▶ Brief:
When a line of the entries below contains "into", it counts once; state how many such lines there are and nothing else.

== Exercise inputs

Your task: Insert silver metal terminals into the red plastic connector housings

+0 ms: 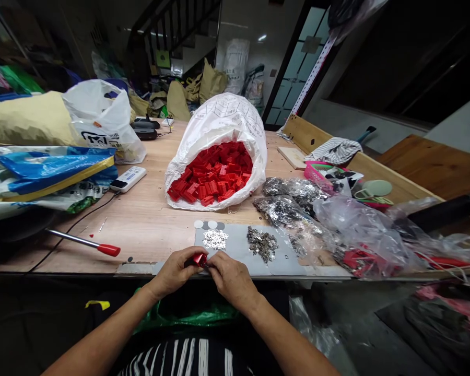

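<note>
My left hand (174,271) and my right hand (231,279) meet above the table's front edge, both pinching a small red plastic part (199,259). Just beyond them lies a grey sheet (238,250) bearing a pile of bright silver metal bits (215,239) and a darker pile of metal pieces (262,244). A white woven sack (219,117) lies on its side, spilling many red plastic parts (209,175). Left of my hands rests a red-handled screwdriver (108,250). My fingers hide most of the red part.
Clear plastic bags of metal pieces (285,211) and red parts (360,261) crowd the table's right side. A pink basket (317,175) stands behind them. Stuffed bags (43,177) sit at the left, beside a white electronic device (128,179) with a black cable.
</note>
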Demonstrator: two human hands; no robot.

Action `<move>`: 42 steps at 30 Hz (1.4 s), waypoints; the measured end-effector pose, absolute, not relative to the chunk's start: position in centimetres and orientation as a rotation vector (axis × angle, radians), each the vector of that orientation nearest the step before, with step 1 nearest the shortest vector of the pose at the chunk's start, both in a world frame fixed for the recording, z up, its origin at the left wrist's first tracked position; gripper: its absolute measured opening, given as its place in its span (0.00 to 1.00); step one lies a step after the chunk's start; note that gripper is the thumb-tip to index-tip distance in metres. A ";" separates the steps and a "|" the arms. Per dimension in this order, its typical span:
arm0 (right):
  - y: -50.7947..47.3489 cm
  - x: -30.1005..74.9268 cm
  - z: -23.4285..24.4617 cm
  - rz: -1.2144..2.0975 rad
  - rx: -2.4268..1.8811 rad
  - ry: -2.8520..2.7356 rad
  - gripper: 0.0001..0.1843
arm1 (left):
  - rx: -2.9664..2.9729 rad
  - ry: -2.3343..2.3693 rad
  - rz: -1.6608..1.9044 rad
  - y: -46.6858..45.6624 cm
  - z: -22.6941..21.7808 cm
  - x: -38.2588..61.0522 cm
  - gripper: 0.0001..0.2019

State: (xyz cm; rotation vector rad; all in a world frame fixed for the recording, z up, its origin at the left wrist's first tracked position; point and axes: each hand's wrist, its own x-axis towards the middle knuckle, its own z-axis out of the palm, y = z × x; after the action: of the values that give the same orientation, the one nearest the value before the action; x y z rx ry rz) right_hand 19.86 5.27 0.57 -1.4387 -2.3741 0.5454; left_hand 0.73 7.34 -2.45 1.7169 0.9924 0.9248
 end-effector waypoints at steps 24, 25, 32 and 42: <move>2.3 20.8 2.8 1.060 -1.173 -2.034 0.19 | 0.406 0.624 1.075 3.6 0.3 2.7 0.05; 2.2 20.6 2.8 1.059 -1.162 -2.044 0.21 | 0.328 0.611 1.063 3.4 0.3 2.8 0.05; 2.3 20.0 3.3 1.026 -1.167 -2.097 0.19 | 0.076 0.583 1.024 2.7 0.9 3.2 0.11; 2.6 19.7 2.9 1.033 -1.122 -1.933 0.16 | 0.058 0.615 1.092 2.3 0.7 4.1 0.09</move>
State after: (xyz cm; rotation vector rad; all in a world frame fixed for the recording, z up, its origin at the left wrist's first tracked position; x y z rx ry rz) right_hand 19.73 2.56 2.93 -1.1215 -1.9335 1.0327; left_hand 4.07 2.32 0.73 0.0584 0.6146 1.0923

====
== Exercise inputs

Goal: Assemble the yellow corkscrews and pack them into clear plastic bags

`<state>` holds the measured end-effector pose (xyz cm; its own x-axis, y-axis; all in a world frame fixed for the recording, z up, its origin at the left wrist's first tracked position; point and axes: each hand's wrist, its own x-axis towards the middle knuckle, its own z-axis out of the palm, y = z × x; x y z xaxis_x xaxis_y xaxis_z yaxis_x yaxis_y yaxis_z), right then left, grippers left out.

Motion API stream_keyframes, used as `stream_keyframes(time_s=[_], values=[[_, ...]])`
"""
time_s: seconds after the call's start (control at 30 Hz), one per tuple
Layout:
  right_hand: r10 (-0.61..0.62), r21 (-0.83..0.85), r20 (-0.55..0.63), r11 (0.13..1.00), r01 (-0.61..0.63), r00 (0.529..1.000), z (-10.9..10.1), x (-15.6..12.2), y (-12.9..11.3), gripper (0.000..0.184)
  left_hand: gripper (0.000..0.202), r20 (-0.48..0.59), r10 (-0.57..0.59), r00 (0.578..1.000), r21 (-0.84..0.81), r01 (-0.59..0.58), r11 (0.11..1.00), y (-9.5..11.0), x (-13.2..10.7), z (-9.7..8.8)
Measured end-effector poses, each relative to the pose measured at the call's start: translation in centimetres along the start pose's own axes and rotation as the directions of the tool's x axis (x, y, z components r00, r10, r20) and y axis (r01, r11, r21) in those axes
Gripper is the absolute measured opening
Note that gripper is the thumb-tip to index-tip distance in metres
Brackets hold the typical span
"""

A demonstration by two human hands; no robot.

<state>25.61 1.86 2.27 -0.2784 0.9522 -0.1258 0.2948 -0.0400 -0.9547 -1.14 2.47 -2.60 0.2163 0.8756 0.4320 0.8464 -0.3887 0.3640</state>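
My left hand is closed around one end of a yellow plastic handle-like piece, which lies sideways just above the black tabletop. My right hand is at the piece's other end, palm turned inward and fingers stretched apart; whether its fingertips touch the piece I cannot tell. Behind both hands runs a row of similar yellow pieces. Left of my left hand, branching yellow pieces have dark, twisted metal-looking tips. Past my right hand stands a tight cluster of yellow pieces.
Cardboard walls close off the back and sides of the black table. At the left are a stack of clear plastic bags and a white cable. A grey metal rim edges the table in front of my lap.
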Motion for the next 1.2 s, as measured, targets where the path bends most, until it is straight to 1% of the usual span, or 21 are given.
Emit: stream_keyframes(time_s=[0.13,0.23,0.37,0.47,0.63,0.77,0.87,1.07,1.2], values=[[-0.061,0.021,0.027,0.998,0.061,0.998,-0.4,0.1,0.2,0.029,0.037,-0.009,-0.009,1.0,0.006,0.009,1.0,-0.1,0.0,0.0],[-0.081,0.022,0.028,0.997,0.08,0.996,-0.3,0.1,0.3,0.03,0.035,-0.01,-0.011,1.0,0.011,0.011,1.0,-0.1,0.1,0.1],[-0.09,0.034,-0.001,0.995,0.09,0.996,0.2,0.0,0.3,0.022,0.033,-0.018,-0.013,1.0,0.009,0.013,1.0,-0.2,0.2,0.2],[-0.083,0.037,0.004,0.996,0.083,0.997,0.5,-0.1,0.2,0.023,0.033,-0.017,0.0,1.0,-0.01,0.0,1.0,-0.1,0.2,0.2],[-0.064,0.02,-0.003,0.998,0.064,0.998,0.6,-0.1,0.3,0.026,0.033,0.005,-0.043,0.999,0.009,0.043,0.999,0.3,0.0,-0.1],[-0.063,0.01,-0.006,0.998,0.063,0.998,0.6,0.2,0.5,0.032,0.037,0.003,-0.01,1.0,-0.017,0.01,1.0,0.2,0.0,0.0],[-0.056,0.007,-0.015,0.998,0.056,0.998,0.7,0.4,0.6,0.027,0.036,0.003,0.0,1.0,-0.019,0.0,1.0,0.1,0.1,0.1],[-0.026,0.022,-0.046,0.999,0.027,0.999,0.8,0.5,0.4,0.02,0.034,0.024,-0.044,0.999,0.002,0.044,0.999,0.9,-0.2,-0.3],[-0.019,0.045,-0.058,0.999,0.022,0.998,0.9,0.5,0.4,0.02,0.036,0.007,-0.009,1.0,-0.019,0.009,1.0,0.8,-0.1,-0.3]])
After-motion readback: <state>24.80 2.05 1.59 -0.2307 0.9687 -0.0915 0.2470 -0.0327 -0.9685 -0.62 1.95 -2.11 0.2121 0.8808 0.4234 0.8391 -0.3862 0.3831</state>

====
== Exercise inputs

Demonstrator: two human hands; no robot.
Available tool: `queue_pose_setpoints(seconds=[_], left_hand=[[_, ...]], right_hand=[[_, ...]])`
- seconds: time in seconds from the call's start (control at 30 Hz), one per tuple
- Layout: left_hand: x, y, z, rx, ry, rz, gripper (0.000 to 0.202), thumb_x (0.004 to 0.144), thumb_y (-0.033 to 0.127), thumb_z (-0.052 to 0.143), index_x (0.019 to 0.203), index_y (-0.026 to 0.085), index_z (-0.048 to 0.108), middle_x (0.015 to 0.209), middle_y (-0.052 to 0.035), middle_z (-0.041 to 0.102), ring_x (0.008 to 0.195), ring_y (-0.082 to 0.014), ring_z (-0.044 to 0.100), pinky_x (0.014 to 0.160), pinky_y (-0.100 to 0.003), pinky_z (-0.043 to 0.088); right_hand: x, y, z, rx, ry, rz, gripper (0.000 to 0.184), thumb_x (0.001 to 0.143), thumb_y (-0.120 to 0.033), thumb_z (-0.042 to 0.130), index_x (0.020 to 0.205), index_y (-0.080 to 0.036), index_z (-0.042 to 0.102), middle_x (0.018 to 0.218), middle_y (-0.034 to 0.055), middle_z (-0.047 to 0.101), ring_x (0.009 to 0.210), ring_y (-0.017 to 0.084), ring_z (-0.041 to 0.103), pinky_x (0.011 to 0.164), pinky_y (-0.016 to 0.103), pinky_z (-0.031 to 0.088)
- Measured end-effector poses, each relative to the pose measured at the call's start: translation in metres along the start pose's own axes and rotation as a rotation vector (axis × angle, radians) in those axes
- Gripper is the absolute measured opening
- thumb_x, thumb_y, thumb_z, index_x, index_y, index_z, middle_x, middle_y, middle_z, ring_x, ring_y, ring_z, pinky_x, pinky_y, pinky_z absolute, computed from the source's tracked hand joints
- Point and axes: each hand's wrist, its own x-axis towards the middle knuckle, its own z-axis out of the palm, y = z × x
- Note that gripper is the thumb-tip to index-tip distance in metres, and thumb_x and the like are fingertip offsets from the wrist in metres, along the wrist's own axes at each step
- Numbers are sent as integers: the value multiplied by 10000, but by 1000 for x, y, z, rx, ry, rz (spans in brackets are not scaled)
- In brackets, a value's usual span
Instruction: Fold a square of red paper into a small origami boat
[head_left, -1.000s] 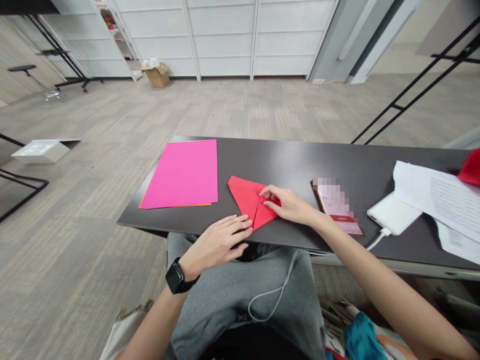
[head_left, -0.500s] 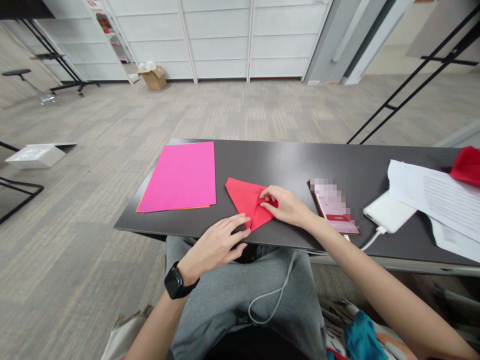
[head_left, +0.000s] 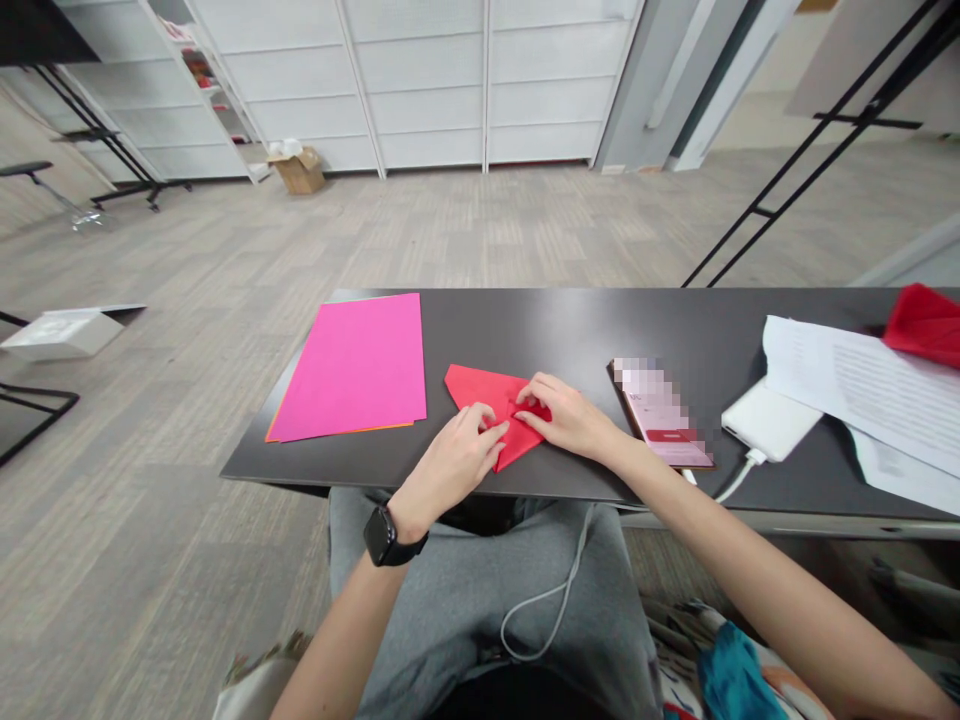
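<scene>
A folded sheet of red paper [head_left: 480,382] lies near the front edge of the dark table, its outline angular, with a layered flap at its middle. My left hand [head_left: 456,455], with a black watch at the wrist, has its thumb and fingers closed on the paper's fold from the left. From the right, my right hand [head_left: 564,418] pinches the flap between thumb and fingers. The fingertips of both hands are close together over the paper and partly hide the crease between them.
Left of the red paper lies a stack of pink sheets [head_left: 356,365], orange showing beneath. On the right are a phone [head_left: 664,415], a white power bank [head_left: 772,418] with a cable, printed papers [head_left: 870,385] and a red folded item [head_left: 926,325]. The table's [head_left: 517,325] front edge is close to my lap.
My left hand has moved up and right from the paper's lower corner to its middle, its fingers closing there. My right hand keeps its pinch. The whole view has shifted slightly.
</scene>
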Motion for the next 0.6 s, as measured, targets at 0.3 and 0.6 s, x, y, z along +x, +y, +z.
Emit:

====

▶ Answer section:
3